Let's say I have a tibble named my_data
.
my_data = tibble(row_number = c("row1,row2", "row3,row4,row5", "row6,row7"),
variable1 = rnorm(3),
variable2 = rnorm(3))
I want to split each row of my_data
into multiple rows so that each row has only one row index in the row_number
column. Below is my code to do this.
my_data2 = vector(mode = "list", length = nrow(my_data))
for (i in 1:nrow(my_data)) {
my_data2[[i]] = tibble(row_number = my_data$row_number[i] %>% str_split(",") %>% flatten_chr,
variable1 = my_data$variable1[i],
variable2 = my_data$variable2[i])
}
my_data2 %<>% bind_rows
Although this code does exactly what I want, it takes too long when my_data
is very large (my actual data frame has hundreds of thousands of rows). Is there a more efficient way to do this?
I've come up with one.
my_data = tibble(row_number = c("row1,row2", "row3,row4,row5", "row6,row7"),
variable1 = rnorm(3),
variable2 = rnorm(3))
split_row = function(row_number, ...) {
tibble(row_number = str_split(row_number, ",") %>% flatten_chr, ...)
}
my_data2 = my_data %>% pmap_dfr(split_row)

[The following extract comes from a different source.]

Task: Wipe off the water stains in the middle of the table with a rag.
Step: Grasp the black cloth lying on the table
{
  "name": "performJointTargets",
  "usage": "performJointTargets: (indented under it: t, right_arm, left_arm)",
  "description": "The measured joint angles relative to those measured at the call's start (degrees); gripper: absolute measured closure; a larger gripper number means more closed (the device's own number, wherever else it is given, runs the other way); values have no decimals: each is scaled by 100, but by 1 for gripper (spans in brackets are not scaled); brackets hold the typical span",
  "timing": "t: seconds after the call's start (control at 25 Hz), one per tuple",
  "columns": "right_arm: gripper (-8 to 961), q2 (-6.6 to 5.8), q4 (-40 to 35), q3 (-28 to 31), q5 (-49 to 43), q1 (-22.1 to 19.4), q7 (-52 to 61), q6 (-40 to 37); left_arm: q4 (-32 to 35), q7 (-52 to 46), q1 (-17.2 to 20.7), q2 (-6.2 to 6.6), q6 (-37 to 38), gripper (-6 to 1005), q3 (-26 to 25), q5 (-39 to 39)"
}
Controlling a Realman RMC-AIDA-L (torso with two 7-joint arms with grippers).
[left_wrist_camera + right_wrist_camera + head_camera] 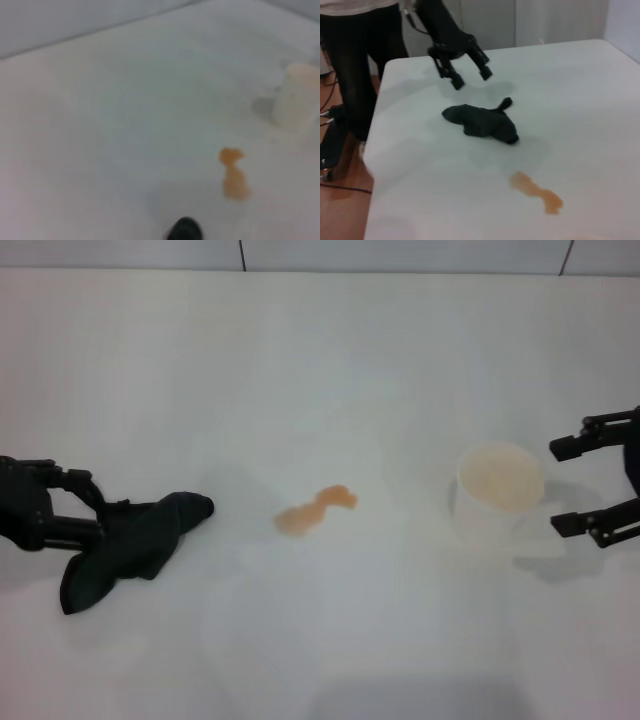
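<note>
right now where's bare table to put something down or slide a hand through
Bare patches: the far half of the table and the near strip in front of the water stains. Crowded: the left gripper above the rag, and the right gripper beside the cup.

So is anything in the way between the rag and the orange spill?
Nothing visible is. The rag lies by the open left gripper, and only bare table separates it from the spill. The cup stands beyond.

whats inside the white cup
The white cup stands upright near the open right tool. Its inner wall and bottom look orange-tinted; whether any liquid is left in it cannot be told.
</note>
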Motion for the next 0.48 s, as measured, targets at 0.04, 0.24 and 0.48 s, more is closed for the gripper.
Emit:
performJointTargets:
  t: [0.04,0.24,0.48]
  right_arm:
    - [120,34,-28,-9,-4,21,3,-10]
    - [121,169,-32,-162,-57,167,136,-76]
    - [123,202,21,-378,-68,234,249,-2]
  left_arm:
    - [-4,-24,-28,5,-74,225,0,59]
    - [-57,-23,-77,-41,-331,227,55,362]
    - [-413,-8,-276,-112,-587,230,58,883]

According to my test, this code runs much faster than the original one while doing the exactly same job.
Use tidyr::separate_rows()
.
library(tidyr)
my_data <- tibble(row_number = c("row1,row2", "row3,row4,row5", "row6,row7"),
variable1 = rnorm(3),
variable2 = rnorm(3))
separate_rows(my_data, row_number)
#> # A tibble: 7 x 3
#> row_number variable1 variable2
#> <chr> <dbl> <dbl>
#> 1 row1 -0.475 0.903
#> 2 row2 -0.475 0.903
#> 3 row3 -0.367 -0.388
#> 4 row4 -0.367 -0.388
#> 5 row5 -0.367 -0.388
#> 6 row6 0.0367 0.671
#> 7 row7 0.0367 0.671
Created on 2020-05-21 by the reprex package (v0.3.0)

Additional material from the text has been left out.